It would make sense for broad parameters to be set lest some areas find themselves
with multiple commissioning consortia with the potential to destabilise providers
of care and limit economies of scale.
- How can GP consortia best be supported in developing their own
capacity and capability in commissioning?
This will vary with the ambitions and interests of local GPs, and the College
anticipates many looking to buy-in commissioning expertise rather than developing
from within. This raises the issue of the deliverability of the anticipated
45% management efficiency savings.
What will be the status of any surpluses in management funds allocated by
the NHS Commissioning Board – will these funds be ring fenced for NHS
services?
- What support will GP consortia need to access and evaluate external
providers of commissioning support?
Each consortium will require expert quality monitoring staff, well developed
clinical information systems and time for the consortium board (or equivalent)
to assess monitoring data and liaise with key staff in provider units.
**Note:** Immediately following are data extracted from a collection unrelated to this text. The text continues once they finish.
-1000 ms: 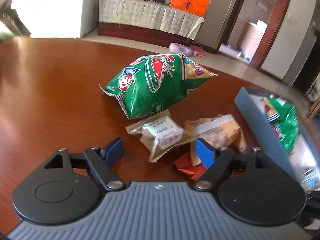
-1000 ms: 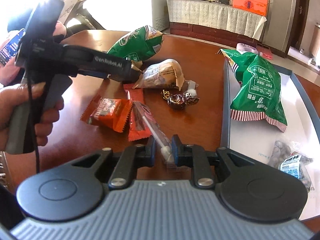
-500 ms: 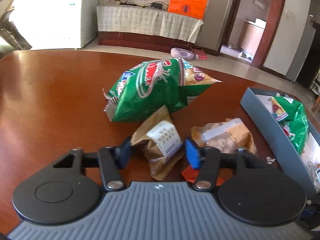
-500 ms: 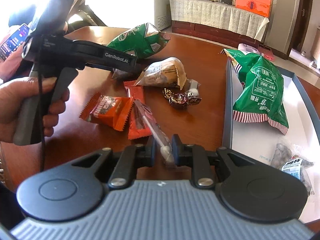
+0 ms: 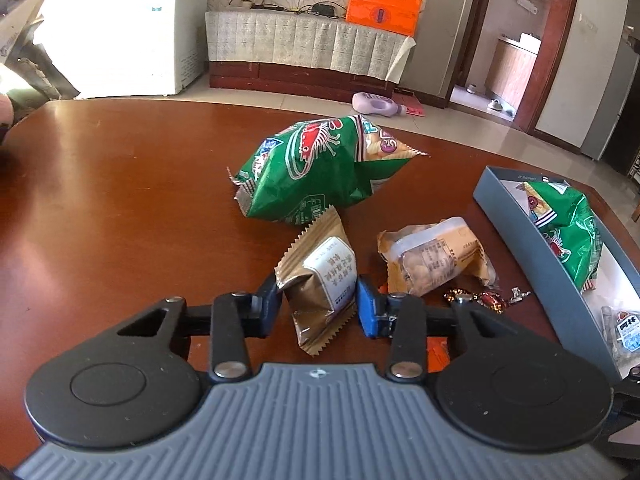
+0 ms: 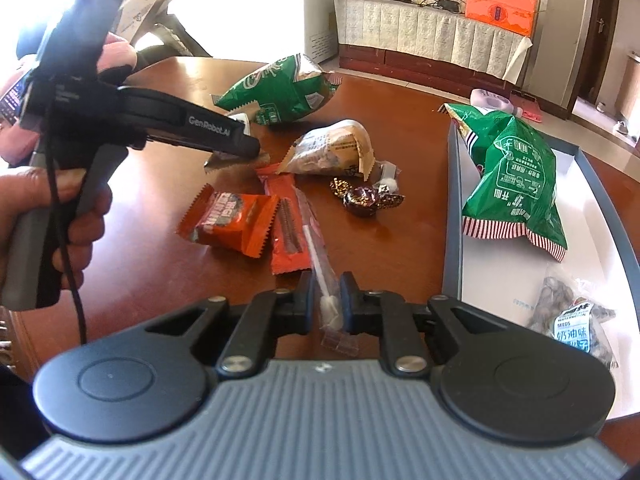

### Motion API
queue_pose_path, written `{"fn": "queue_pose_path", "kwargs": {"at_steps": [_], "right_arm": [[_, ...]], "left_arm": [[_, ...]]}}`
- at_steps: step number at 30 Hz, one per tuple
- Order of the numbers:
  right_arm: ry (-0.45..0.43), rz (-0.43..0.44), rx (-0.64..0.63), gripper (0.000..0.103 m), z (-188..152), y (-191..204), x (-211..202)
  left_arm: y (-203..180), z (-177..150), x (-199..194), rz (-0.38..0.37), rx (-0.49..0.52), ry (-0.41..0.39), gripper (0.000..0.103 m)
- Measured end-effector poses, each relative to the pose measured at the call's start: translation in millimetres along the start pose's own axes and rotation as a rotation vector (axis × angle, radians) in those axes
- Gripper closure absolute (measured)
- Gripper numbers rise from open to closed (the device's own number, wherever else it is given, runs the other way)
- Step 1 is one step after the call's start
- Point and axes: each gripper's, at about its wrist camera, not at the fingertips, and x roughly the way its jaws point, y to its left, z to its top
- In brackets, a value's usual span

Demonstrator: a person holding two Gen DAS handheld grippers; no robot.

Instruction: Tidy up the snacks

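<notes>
My left gripper (image 5: 318,304) has a brown snack packet (image 5: 324,280) with a white label between its blue pads. The jaws are closing and both pads press the packet's sides. The right wrist view shows a hand holding this left gripper (image 6: 240,148), its tips over the packet's crimped edge (image 6: 218,164). My right gripper (image 6: 326,304) is shut on a white stick in a clear wrapper (image 6: 320,268), which lies on the table in front of it. To the right stands a grey box (image 6: 452,220) with a green chip bag (image 6: 516,176) and a seeds packet (image 6: 576,320) inside.
On the brown table lie another green chip bag (image 5: 320,168), a tan bread packet (image 5: 432,256), foil candies (image 6: 364,198), an orange packet (image 6: 236,220) and a flat red wrapper (image 6: 286,216). The grey box (image 5: 520,236) sits at the table's right side.
The left jaws have narrowed from wide open onto the brown packet, and that packet now stands tipped up between them. The right gripper has kept still on the wrapped stick.
</notes>
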Motion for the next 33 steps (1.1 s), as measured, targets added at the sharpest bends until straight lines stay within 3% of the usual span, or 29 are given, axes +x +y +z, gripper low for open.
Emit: {"fn": "queue_pose_path", "kwargs": {"at_steps": [11,19,29,33], "right_arm": [[-0.023,0.035,0.033,0.088,-1.8,0.7,-14.5],[-0.016,0.040,0.017,0.088,-2.1,3.3,-19.8],[-0.087,0.062,0.064,0.089,6.9,-2.9,-37.3],[-0.052,0.044,0.076,0.089,5.0,-5.7,-30.0]], "left_arm": [[-1.3,-0.9,-25.5,0.026,0.020,-0.032,0.065],[11.0,1.0,-43.3,-0.022,-0.005,-0.052,0.068],[12.8,4.7,-60.6,-0.015,0.024,-0.078,0.069],[9.6,4.6,-61.5,-0.007,0.036,-0.069,0.069]]}}
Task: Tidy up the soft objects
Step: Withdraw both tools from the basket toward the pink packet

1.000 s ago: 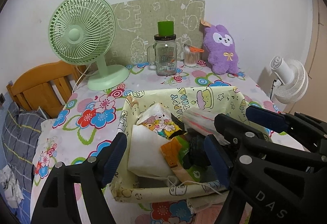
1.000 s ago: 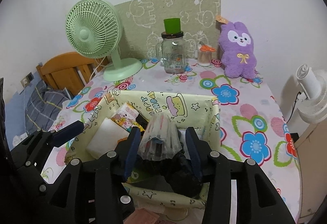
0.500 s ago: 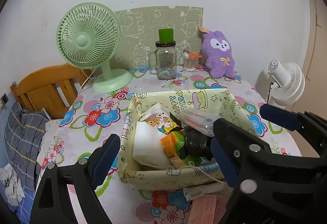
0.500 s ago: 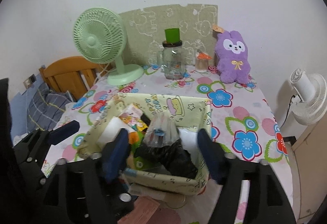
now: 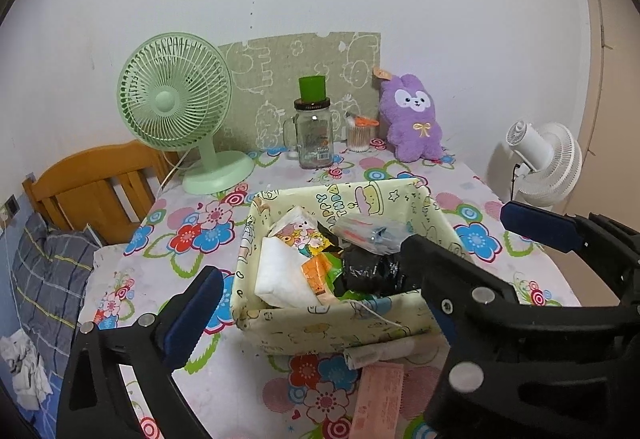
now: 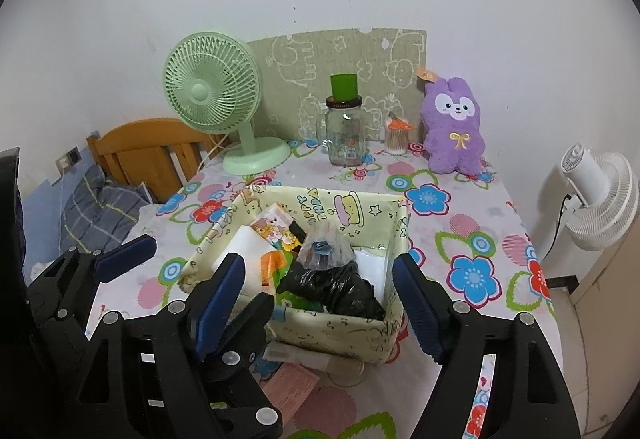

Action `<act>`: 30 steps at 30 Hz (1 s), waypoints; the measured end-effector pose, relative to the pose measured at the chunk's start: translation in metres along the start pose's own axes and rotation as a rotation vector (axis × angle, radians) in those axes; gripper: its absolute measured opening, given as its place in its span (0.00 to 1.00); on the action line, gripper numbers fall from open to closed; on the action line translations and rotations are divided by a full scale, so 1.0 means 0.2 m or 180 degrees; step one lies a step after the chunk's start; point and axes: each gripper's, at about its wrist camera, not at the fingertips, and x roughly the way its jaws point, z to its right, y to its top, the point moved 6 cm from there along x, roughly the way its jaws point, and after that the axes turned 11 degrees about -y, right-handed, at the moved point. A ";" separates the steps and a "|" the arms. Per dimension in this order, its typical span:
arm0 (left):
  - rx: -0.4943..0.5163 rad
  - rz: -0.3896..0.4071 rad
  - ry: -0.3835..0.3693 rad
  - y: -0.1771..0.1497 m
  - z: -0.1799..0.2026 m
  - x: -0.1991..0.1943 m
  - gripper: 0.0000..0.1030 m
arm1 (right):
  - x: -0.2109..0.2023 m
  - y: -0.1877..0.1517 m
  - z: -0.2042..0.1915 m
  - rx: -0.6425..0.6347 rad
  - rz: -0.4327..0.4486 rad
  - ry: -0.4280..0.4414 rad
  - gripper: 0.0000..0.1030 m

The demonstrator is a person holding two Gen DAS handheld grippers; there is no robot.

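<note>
Right wrist: right gripper (image 6: 320, 303) wide, empty

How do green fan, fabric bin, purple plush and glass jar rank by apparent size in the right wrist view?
Largest to smallest as they look:
1. fabric bin, though it is nearest the camera, which inflates it
2. green fan
3. purple plush
4. glass jar

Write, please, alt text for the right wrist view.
The open right gripper, holding nothing, hovers over a yellow fabric basket filled with packets and a black bag on a flowered tablecloth. Behind stand a green fan, a glass jar and a purple plush.
</note>
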 end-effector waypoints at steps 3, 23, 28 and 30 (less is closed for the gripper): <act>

This
will also place a significant quality monitoring burden on the provider units
to communicate and report to multiple consortia rather than a single PCT/SHA,
all of which will require funding and further development.
- Are these (paras 5.6 – 5.10) the right criteria for an effective
system of financial risk management? What support will GP consortia need
to help them manage risk?
Financial Management systems will be required by consortia to underpin their
commissioning activities, and the consultation is silent on how this will be
achieved and who will fund the IT development/equipment required to allow efficient
transactions in secondary care with (future multiple) commissioners.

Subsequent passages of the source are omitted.